Patience...you see them all day long...  
Rome was not built in a day...or two.
Rent the movie "the money pit" you'l get a kick out of the standard contractor answer.
It's gonna be two weeks lady.  

You'll be done as soon as your finished and it will be the end.


----------



## shan2themax (Apr 29, 2008)

inspectorD said:


> Patience...you see them all day long...
> Rome was not built in a day...or two.
> Rent the movie "the money pit" you'l get a kick out of the standard contractor answer.
> It's gonna be two weeks lady.
> ...




I didnt realize we has a comedian in the house..........lol


OK... so... the floor is as flat as it is getting... I am attatching pictures of my lazy susan... and hopefully one of you will know just what it is I am supposed to attatch the thing too... I thought that you started with the corner cabinet, got it level and worked your way out.... the LS is sitting on an x of wood... so I can level it.... but shouldnt there be something on the back for me to attatch the thing to the wall? or do I put the two on either side and screw all three together????????

here ya go.... (now the pic of the LS with the cabinet beside it, that cabinet doesnt go there... I was using it for a spacer)


----------



## inspectorD (Apr 29, 2008)

Those where not jokes...just a little levity. 
What the %$^& makes me so funny, huh??? (insert Joe Pescie here)

Yup, you are right about attaching the two side cabinets. You will need some shims or blocks between the cabinets to help hold them together.And use some clamps to help hold them at first.

Or you can screw through the face frames which will hold better.
But you need to pre-drill first.
You also need to find the highest part in the floor area to start, otherwise you will be cutting the bottoms of the cabinets to get them level all the way across the kitchen.
Then shim them to where they need to be and install a toe kick at the bottom to meet the floor and cover the shims.
Also install a cleat(board) to the back wall behind the LS to hold the counter top. Do this when you have the cabinets at the correct hieght.

Home because of rain today, you lucked out.
Good luck Shan.


----------



## Square Eye (Apr 29, 2008)

DEFINITELY add the cleats across the wall behind the LS. 
It's a terrible thing when the countertop sags in a corner and the mitered joint comes apart. A 2x4 flush with the top of the cabinets across to the corner on the wall.. no biggie.
Screws in the face frame will work best to hold the cabinets together and flush to each other.
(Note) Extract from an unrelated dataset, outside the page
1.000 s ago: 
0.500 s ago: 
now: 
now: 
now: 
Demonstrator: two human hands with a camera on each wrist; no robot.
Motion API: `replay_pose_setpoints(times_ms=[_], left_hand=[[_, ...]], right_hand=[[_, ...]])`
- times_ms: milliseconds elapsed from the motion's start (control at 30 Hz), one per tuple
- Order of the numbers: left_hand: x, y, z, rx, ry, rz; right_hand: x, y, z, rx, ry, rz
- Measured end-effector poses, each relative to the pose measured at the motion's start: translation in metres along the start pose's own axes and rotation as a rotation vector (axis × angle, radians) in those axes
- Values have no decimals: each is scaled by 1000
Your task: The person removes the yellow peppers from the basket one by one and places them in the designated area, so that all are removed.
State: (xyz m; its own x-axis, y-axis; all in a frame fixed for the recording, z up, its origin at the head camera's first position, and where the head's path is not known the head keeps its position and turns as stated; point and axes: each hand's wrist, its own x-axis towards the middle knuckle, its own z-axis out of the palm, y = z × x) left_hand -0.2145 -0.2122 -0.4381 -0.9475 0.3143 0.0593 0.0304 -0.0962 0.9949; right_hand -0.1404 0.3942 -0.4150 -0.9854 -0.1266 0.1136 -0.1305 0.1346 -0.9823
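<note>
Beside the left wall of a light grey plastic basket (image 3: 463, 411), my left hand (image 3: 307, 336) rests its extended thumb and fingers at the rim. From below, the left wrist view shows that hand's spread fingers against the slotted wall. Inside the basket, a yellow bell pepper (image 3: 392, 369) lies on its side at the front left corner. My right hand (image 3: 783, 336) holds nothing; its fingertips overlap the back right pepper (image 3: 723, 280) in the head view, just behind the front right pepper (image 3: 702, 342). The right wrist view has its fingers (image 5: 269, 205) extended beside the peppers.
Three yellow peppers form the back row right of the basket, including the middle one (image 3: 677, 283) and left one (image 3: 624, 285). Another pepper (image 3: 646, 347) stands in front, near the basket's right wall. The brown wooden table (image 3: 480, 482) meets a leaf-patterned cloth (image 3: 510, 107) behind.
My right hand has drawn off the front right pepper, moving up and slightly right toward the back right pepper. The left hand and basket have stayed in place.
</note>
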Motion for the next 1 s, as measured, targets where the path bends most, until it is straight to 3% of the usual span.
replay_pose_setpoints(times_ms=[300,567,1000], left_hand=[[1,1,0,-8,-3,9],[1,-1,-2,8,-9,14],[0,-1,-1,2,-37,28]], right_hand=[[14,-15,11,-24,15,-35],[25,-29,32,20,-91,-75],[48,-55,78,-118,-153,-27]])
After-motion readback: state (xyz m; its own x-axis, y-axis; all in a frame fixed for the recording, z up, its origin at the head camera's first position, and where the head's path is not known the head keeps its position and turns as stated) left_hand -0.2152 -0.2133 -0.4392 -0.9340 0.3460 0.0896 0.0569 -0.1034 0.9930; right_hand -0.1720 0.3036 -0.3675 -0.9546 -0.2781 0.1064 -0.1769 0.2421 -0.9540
Just open the door, pre-drill for a screw and tighten them together. 
InspectorD has done this before  The leveling is the most important part of any cabinet install. It will affect the way the doors open and how they swing when opened from now on. Also affects the way the countertop fits and it affects the flush lines of the face frames. A straight edge or a yard stick will help you align that LS with the other cabinets. Just hold it's edge against the fronts and adjust it until there are no spaces behind the straight edge.

I wanna see it when you're done!


----------



## shan2themax (Apr 29, 2008)

ok guys... I am a dingbat this morning.... let me ask a question....

Am I getting the tops of the face frames level with one another first and then.... when the tops are together but the bottoms dont meet... what do you do then... or is that where screwing them together comes into play....  (I do not know what I cant get this in my head but.....)(actually I do know.... I am gonna have to sweat copper pipes together because I have a small leak and I hate that... I suck at it.... so it has me off my game)


and yes.. I will do the water pipe first..... lol


----------



## Square Eye (Apr 29, 2008)

I'm going to bet that the floor is low in that corner.

You need to get some shims and start looking for the high point of the floor as it relates to your cabinets.

This is a PDF install guide. It takes a minute to load but it has good illustrations.
http://www.merillat.com/care/framed/installationguide.pdf


----------



## shan2themax (Apr 29, 2008)

Square Eye said:


> I'm going to bet that the floor is low in that corner.
> 
> You need to get some shims and start looking for the high point of the floor as it relates to your cabinets.
> 
> ...



yes the floor is low in that corner... you can tell just standing there that it is... this is an area that needs more support under the house...
I really like the guide  it was helpful... except now I feel like I have another weeks worth of work to do... lol.... I was thinking I could just screw the cabinets together (face frames even all around of course) shim the sides/front as needed.... drill the backs into studs(leveled of course) and be done with it...... I may haave to rig the kitchen sink and dishwasher on a piece of osb until after the 8th... I go back to work on thursday have sunday off and not another day till next thursday.... and I think I have 2 16 hour shifts in that instead of just 12's.......  thought about doing the countertops tonight.....(cutting the hole for the sink).... but I really think that I am just too tired today.... but... I gotta have plumbing going for the fam while I am at work all those days (till the 8th)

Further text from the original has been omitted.